Back to Hannah's C&IT in the curriculum project page.

The use of electronic tools to support plagiarism detection

Contents

Introduction

Some students cheat. The aim of any plagiarism detection process is to ensure that copied material is detected, and that no student is unfairly accused of copying. Software exists to help achieve this aim, but (obviously) no system is perfect, and no fully automatic plagiarism detection system exists that will identify all and only cheaters.

Before we start to discuss the ways in which computers can be used to help identify students who have plagiarised, it is worth defining a few terms. Usually, when marking students' work, we start with a collection of submissions. These form a corpus or body of texts, that may or may not contain work that we would consider to be plagiarised. The two main ways in which students could 'copy' work are either from another student, or from a source outside the corpus of submissions. Those who copy from each other are difficult to distinguish from those who collaborate with each other. Excessive collaboration is often considered to be a more minor offense than outright plagiarism. A case of plagiarism where one student has copied from another in the same submission is known as intra-corpal plagiarism, and an instance of plagiarism where a student has copied material from an external source (book, journal article, world-wide-web) is known as extra-corpal plagiarism.

It is also worth noting the types of technique that students use to conceal copying. These include...

A model of the plagiarism detection process

Fintan Culwin of South Bank University is one of the leaders in the field of electronic plagiarism detection. He has proposed a four stage model for the process of plagiarism detection which provides a useful framework for considering the problem.

The first stage of the process is collection. Before we can start to consider whether or not work has been copied, it has to have been submitted: we have to have a copy of the coursework to inspect. In most places in Leeds, work is submitted on paper. However, before electronic plagiarism detection software can be used we clearly need to have an electronic copy of the work. With most schools requiring work to be word-processed, it is safe to assume that electronic copies exist somewhere. However, methods for acquiring these vary in their reliability, cost and efficiency.

The second stage of the process is analysis. Traditionally this is done by the marker - when someone marking coursework notices similarities between two or more papers, or notices changes in writing style or work uncharacteristic for the student, alarm bells ring. There now exist electronic systems that can automatically compare courseworks both within a class (intra-corpal) and with documents on the web or stored in other systems (extra-corpal). This stage of the plagiarism detection process can now be carried out entirely automatically for many types of assignment.
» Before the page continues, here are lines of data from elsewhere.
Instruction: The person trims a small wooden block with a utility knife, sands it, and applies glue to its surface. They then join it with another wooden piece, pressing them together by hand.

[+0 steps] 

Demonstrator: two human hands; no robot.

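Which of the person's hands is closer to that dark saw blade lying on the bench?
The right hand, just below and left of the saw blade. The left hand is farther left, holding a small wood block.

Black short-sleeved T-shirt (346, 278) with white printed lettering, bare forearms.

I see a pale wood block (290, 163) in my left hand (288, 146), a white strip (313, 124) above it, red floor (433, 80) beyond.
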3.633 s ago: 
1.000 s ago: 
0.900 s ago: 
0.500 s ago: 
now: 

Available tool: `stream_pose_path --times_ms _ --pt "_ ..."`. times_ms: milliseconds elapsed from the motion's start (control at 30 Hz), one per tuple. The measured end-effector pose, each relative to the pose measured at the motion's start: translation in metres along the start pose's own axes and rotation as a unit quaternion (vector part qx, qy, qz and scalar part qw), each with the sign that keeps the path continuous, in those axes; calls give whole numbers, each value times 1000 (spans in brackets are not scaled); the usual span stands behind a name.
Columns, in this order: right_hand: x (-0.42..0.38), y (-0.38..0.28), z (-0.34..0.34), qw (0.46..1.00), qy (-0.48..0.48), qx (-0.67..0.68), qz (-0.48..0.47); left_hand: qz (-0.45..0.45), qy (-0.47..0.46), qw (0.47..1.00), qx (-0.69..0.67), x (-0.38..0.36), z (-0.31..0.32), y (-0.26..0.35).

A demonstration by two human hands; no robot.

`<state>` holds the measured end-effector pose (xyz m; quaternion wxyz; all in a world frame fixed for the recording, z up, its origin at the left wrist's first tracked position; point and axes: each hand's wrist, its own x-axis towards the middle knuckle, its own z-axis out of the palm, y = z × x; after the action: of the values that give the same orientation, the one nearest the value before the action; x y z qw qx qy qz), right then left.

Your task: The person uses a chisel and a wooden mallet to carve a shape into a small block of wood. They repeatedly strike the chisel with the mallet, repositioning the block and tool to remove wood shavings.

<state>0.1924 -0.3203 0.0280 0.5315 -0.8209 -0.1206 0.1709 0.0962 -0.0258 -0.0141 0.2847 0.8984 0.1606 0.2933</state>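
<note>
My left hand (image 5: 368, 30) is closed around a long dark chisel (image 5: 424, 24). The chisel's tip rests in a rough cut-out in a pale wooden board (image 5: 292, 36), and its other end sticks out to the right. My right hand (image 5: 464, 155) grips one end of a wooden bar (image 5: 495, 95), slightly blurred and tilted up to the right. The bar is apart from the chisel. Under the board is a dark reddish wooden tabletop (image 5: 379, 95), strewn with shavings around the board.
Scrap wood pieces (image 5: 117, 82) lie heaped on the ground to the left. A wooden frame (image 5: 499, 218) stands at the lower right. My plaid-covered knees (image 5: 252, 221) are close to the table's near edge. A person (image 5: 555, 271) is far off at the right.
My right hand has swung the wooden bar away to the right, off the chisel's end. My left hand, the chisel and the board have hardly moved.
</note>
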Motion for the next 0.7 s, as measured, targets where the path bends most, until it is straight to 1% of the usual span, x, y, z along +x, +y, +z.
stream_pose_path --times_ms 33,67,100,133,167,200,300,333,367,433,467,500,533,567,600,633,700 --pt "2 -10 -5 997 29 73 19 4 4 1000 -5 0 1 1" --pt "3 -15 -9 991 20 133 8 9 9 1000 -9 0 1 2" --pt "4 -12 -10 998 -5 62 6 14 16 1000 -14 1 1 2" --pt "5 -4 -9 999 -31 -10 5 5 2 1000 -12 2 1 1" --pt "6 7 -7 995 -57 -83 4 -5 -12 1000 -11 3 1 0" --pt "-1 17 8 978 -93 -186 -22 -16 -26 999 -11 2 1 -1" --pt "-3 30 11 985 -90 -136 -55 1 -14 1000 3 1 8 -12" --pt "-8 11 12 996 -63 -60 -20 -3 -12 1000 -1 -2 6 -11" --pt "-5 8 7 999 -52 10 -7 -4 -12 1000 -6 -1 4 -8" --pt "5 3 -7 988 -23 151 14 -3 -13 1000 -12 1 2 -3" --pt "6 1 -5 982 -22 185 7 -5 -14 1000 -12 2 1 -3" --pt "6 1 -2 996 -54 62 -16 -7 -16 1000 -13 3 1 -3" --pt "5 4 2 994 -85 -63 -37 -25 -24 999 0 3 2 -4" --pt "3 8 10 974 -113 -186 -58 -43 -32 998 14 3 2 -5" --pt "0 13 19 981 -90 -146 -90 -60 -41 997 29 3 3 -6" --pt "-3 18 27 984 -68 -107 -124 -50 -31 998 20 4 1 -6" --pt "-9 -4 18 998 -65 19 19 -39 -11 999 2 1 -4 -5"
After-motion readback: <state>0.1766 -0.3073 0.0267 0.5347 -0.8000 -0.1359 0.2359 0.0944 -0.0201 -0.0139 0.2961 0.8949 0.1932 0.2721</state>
The third stage is confirmation. Once a piece of work has been detected as being suspicious, there needs to be a confirmation stage. This has to involve the input of teaching staff, as what occurs here is confirmation of the offence - a decision as to whether or not plagiarism has taken place. Typically this will involve comparing the students' work with the "original" document, and also finding the "original" document (if the plagiarism is extra-corpal). Electronic tools exist to assist with this process, but it obviously is not possible to automate it fully.

Finally, there is the investigation stage. This is what happens once a case of plagiarism has been detected and is determined by University rules - electronic tools cannot assist at this point except to provide evidence.

Electronic Submission facilities: Stage One

If computer-based systems are going to be used to detect plagiarism then electronic copies of the work are required. However, although such tools exist there are not any available at Leeds, except a home-grown system in use within computing to automatically detect similarities between computer programming assignments. Thus, the use of systems to perform a blanket analysis on a corpus of student submissions is not really an option.

However, systems exist that can assist in the identification of extra-corpal plagiarism (once a piece of work has been detected as a suspicious submission) and intra-corpal plagiarism on a small scale (if there are significant similarities between two pieces of work then there are tools that can help determine the extent).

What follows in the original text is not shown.